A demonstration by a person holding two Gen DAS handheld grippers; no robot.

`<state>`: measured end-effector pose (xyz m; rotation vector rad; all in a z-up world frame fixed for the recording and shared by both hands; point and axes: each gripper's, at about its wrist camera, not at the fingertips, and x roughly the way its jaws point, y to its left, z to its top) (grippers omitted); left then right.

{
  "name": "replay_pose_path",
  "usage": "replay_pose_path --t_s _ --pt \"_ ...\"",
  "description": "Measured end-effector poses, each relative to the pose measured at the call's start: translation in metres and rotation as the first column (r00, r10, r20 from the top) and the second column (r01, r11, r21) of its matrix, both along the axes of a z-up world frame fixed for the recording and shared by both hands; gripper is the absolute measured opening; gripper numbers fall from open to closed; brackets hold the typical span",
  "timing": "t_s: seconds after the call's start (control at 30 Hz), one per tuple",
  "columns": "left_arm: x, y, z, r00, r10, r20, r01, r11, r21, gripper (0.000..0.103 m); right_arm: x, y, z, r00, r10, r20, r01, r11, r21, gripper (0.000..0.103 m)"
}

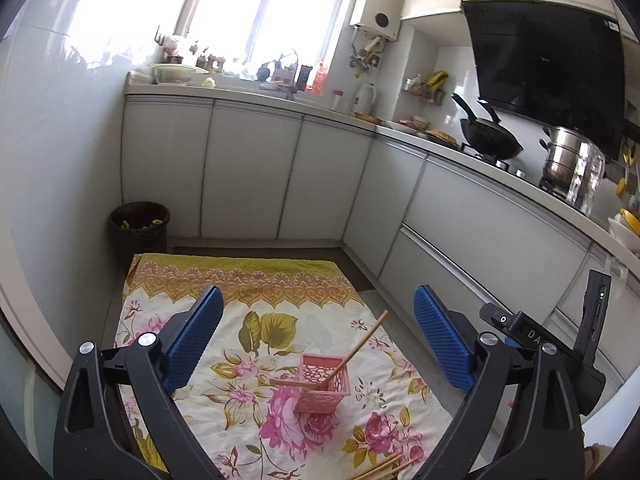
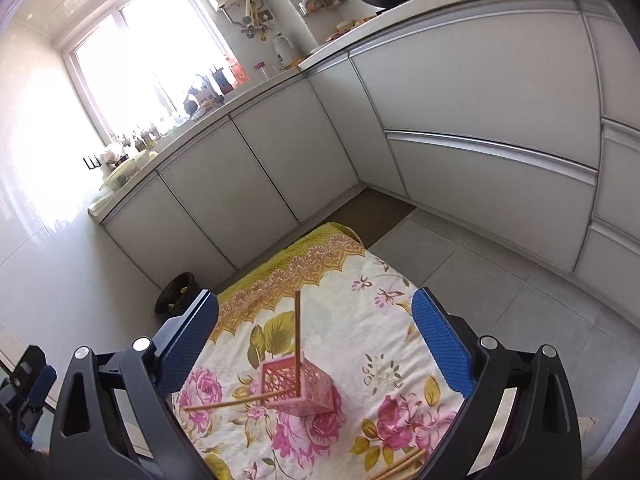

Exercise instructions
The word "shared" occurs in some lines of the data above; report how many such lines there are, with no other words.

Exercise result
2